Fully agree with your, there must be a potential trade-off between
spent time and speed up benefit.
As I read perf reports, I haven't seen any other std::set critical
place where unordered_set would worth for replacement.

Martin


On 12 December 2014 at 15:10, Hieu Hoang <[email protected]> wrote:
>
>
> On 12 December 2014 at 13:53, Martin Liška <[email protected]> wrote:
>>
>> On 12 December 2014 at 14:19, Hieu Hoang <[email protected]> wrote:
>> > thanks for that.
>> >
>> > Can you tell me what LTO is?
>>
>> Hello.
>>
>> It's Link-Time Optimization, briefly, idea is to emit intermediate
>> language for all translation units (cpp file)

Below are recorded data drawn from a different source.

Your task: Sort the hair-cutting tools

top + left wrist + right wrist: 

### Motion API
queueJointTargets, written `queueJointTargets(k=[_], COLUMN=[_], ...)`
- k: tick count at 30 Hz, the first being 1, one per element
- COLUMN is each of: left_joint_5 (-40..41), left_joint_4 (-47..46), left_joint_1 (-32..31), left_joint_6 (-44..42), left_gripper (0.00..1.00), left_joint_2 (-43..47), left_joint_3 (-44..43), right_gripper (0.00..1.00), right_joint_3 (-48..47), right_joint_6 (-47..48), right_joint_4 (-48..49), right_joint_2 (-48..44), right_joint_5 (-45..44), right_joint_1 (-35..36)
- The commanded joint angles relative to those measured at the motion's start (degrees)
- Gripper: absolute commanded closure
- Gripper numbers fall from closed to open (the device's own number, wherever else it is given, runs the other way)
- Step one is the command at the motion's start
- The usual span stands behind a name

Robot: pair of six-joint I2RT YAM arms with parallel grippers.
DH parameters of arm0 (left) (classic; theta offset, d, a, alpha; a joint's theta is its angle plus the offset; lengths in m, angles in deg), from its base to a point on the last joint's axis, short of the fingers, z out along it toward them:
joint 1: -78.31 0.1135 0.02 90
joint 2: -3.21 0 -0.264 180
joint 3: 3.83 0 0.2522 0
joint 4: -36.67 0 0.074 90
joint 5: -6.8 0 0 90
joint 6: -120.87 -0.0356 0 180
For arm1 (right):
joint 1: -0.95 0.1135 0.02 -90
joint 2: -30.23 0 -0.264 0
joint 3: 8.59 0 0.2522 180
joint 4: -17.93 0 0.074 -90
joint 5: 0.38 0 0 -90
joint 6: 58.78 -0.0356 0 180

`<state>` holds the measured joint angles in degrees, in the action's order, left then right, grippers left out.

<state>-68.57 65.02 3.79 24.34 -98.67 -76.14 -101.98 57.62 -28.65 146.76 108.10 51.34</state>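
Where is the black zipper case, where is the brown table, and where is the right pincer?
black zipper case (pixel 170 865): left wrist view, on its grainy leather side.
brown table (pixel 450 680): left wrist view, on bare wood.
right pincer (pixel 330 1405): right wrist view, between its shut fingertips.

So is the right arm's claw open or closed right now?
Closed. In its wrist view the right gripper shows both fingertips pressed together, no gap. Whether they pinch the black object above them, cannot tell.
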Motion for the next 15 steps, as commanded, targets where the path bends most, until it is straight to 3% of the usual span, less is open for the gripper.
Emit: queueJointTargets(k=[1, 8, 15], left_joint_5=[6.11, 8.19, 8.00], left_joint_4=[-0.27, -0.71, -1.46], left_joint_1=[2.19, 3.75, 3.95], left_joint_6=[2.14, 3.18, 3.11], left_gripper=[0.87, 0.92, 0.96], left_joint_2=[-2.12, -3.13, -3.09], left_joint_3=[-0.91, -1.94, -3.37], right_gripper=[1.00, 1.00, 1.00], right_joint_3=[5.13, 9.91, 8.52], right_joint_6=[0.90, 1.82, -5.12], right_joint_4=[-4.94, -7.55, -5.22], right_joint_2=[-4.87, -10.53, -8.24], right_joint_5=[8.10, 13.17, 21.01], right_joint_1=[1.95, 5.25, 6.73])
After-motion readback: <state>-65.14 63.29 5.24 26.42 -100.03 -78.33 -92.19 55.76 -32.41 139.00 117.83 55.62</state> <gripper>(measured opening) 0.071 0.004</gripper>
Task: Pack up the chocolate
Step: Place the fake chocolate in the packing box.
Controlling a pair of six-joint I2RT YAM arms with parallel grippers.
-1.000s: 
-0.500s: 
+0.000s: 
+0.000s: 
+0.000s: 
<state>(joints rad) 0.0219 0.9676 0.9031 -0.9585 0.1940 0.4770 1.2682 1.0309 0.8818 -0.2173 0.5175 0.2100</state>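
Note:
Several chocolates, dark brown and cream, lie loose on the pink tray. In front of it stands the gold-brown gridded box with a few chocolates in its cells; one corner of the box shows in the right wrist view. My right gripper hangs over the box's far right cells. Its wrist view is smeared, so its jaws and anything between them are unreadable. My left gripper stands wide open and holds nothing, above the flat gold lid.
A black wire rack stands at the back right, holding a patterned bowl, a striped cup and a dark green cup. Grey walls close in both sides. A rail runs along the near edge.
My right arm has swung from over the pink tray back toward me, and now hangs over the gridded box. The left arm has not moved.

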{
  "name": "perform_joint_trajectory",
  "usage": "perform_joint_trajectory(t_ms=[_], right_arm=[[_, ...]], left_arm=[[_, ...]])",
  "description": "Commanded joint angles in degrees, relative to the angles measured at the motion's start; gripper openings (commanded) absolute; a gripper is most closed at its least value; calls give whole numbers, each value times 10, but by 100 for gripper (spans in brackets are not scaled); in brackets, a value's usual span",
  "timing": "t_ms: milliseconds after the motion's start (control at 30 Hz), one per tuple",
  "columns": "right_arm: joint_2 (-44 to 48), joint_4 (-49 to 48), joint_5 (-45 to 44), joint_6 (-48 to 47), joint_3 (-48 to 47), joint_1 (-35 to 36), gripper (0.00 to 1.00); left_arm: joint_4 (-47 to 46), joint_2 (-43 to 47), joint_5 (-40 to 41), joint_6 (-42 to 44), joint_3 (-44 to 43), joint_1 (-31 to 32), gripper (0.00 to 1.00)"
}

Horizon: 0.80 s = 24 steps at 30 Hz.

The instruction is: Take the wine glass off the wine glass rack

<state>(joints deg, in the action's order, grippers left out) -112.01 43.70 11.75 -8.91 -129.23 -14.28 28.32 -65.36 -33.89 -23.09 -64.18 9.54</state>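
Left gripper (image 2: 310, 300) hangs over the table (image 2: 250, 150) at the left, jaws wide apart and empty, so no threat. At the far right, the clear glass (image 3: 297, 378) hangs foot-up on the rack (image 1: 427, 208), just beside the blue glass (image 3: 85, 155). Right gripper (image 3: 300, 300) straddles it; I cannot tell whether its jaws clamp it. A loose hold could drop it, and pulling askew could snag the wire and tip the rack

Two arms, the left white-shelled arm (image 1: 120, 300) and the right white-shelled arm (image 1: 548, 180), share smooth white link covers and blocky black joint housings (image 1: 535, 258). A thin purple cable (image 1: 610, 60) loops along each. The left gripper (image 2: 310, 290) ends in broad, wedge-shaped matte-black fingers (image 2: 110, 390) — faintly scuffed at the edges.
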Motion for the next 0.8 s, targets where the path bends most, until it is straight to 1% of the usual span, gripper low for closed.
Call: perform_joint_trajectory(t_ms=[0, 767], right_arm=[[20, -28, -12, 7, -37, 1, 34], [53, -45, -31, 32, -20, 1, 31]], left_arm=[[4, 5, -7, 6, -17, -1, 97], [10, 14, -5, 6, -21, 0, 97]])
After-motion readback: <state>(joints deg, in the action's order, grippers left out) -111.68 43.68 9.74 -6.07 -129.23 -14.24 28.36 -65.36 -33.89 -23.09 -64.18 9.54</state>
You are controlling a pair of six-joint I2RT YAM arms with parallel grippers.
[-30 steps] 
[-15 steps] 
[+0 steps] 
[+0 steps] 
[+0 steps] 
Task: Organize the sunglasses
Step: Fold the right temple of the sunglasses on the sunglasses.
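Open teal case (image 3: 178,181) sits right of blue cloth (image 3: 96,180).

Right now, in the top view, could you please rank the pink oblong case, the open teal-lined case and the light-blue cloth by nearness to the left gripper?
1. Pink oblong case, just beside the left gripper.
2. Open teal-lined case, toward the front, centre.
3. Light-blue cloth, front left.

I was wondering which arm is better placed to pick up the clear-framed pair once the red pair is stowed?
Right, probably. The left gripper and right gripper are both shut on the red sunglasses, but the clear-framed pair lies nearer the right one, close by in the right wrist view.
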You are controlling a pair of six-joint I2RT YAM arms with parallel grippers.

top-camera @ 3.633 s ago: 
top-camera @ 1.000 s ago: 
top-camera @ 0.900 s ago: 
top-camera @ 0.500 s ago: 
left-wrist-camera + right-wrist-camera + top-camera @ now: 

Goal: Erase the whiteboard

>> to object files. And during linking, all these object files are
>> collected and a compiler can optimize
>> entire program (called inter-procedural optimizations). Classic
>> compilation approach emits assembly language
>> for all TUs (translation units), where optimizations are performed
>> locally on these units.
>>
>> It brings few percents, would be interesting to identify why Moses is
>> not so beneficial about it.
>>
>> And there's one more interesting approach: profile-guided
>> optimization, where you compile a program twice:
>> 1) first time, you annotate functions with special profiling
>> instructions which count number of executions
>> of a branch, function, etc. This training can be run on test suite.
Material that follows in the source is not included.